* Try it *
Counting from the line that holds "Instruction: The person", return each line exactly, through and including the last line of the entries.
** Opening Exercise input block **
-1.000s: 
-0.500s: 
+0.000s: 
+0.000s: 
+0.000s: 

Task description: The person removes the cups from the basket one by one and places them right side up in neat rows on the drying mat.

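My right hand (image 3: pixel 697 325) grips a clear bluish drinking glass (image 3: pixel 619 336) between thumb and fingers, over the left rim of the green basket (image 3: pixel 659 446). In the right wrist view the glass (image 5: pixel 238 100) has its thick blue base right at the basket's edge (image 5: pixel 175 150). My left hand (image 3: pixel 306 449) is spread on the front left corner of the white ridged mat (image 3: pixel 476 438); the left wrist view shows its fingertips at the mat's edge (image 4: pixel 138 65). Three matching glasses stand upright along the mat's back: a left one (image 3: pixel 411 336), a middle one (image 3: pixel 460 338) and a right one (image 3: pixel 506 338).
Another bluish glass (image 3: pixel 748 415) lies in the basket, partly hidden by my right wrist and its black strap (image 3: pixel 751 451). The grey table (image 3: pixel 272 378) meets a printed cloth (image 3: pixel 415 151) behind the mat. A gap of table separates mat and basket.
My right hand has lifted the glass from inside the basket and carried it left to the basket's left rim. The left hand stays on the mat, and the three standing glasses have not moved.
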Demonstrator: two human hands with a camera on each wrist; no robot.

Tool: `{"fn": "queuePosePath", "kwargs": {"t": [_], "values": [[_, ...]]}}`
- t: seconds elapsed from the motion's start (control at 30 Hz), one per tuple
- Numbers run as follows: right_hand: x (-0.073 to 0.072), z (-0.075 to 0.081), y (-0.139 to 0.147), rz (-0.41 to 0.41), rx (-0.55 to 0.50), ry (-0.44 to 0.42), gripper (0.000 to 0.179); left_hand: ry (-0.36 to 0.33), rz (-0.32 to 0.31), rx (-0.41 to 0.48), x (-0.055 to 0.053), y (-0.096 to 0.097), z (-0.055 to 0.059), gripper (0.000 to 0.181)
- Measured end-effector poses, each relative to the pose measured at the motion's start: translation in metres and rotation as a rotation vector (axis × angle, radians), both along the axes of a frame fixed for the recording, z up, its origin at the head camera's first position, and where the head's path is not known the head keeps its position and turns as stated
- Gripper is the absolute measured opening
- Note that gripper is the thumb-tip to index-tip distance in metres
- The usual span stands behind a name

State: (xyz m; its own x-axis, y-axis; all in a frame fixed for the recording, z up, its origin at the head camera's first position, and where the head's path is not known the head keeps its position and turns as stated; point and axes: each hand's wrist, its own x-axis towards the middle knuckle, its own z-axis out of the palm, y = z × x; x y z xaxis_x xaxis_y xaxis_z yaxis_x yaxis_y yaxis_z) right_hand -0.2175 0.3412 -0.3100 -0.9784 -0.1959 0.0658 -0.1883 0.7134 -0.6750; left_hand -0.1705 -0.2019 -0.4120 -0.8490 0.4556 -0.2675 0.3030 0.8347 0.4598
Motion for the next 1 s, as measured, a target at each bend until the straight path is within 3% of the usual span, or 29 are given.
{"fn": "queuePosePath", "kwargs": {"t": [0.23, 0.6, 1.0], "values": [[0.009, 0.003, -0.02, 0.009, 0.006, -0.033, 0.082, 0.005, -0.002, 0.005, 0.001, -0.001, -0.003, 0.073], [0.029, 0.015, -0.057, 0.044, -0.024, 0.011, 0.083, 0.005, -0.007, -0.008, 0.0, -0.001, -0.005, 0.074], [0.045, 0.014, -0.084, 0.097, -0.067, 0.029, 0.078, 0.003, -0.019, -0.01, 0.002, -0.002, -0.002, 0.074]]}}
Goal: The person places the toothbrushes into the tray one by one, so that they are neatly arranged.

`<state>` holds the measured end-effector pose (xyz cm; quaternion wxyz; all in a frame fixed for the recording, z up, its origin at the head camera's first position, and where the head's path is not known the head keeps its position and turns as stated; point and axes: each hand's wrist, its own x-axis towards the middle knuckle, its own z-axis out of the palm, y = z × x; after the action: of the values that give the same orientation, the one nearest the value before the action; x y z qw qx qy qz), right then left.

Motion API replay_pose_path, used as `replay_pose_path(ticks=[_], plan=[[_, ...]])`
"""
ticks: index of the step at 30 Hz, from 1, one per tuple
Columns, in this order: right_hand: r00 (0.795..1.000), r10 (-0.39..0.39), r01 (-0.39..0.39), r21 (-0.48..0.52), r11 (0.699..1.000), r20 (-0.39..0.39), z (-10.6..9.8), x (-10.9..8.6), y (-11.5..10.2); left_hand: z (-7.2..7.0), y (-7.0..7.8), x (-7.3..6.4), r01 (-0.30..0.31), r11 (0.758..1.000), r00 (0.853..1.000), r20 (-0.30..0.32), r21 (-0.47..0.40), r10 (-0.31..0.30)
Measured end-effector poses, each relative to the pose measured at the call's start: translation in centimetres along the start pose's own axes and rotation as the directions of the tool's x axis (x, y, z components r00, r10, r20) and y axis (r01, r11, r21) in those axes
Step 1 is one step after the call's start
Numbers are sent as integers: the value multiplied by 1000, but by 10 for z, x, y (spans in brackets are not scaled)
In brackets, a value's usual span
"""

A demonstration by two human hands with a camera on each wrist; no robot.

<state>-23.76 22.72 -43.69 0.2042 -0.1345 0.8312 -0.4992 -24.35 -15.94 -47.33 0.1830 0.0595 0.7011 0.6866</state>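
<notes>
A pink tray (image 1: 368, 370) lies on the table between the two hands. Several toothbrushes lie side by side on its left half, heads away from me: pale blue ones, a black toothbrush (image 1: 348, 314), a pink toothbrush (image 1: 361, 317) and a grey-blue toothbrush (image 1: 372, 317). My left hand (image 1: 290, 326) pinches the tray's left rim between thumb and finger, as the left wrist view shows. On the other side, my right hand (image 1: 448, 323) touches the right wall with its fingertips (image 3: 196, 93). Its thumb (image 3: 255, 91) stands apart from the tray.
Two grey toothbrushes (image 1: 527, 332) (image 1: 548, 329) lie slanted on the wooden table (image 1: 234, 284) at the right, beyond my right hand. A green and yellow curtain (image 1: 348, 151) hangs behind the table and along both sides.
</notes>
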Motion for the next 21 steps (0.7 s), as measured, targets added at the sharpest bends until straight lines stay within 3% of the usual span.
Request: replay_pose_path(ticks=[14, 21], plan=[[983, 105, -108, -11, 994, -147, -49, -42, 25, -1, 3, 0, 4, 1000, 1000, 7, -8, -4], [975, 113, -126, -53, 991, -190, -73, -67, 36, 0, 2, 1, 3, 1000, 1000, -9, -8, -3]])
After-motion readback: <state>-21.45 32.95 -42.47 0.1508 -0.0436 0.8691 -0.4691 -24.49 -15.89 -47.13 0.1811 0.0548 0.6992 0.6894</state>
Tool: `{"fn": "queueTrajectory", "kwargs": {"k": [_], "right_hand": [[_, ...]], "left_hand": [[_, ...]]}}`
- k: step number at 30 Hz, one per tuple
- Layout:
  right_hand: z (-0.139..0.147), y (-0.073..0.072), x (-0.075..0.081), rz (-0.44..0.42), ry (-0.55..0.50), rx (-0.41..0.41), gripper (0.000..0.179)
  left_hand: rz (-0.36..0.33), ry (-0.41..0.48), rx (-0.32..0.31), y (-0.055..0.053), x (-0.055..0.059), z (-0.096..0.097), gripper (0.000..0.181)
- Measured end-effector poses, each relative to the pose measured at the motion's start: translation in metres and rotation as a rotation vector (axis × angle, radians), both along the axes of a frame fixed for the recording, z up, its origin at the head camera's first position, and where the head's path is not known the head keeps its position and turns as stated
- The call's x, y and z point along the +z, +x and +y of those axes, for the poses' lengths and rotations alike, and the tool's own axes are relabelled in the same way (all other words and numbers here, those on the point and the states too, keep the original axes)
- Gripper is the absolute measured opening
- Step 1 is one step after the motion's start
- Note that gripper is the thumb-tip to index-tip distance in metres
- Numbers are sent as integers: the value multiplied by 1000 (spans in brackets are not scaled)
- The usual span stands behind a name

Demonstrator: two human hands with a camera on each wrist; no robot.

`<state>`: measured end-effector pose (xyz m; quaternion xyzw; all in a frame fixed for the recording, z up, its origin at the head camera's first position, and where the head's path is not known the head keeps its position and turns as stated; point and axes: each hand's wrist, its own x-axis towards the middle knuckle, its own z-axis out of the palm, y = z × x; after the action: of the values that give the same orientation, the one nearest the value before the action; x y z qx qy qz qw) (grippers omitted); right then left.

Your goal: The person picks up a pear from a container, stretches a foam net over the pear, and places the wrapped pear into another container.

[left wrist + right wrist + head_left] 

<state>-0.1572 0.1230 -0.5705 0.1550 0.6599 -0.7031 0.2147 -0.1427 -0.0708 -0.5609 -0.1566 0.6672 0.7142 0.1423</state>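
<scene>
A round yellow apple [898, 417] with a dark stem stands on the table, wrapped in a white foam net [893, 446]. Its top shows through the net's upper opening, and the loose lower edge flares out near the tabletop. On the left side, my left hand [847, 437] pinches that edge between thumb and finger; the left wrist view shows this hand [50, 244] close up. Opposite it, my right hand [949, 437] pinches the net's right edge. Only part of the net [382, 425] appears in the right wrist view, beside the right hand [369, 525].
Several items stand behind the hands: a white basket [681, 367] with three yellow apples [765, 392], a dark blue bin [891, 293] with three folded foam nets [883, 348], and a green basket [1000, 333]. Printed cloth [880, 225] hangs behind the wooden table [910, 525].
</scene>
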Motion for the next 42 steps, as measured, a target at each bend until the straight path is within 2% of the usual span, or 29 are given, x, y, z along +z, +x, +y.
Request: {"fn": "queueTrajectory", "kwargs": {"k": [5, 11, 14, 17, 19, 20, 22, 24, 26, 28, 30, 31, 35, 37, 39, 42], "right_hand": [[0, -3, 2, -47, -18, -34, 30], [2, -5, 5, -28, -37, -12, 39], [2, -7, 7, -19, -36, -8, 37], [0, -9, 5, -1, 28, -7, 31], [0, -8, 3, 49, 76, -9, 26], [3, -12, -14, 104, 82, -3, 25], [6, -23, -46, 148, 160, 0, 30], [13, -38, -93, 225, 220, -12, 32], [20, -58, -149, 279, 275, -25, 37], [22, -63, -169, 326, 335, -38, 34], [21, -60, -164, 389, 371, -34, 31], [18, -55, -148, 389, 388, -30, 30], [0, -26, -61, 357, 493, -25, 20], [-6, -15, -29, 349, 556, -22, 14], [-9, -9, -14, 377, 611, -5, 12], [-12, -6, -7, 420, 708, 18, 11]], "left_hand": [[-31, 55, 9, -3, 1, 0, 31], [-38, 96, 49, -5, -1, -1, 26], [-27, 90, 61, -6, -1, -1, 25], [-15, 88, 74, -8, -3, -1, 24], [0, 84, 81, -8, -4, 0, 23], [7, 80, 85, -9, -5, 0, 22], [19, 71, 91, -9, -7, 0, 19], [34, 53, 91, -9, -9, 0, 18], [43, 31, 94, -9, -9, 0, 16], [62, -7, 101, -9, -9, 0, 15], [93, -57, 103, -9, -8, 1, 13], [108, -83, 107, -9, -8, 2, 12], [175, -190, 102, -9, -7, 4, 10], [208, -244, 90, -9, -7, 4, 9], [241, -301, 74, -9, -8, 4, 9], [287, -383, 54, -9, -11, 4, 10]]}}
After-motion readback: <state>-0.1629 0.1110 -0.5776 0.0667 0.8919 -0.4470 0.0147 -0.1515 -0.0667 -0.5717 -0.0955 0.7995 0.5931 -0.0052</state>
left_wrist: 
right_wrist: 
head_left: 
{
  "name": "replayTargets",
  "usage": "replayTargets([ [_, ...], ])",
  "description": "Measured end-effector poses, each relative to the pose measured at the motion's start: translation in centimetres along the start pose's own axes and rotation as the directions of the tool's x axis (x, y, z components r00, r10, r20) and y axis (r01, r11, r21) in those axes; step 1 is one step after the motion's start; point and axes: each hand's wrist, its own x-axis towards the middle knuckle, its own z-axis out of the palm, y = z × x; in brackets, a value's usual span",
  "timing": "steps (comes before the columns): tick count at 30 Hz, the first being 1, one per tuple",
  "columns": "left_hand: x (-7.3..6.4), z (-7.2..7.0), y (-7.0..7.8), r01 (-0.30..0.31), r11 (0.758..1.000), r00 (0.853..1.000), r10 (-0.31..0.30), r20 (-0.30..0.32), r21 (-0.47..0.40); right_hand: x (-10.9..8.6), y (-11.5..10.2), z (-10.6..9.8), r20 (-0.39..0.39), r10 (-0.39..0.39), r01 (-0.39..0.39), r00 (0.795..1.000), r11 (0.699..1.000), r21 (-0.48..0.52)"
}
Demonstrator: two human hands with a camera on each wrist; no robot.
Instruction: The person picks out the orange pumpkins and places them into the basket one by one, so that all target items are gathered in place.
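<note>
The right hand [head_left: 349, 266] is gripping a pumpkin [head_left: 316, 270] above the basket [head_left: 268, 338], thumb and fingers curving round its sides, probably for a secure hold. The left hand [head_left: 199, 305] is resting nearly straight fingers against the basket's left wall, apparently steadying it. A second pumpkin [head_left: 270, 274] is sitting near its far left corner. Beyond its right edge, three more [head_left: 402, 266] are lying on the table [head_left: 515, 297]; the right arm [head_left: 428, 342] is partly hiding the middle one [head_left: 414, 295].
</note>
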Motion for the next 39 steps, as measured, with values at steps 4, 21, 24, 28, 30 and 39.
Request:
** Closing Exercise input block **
* Your response *
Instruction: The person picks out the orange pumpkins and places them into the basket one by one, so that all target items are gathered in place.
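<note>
The right hand [head_left: 349, 266] is gripping a pumpkin [head_left: 316, 270] above the basket [head_left: 268, 338], thumb and fingers curving round its sides, probably for a secure hold. The left hand [head_left: 199, 305] is resting nearly straight fingers against the basket's left wall, apparently steadying it. A second pumpkin [head_left: 270, 274] is sitting near its far left corner. Beyond its right edge, three more [head_left: 402, 266] are lying on the table [head_left: 515, 297]; the right arm [head_left: 428, 342] is partly hiding the middle one [head_left: 414, 295].
</note>
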Motion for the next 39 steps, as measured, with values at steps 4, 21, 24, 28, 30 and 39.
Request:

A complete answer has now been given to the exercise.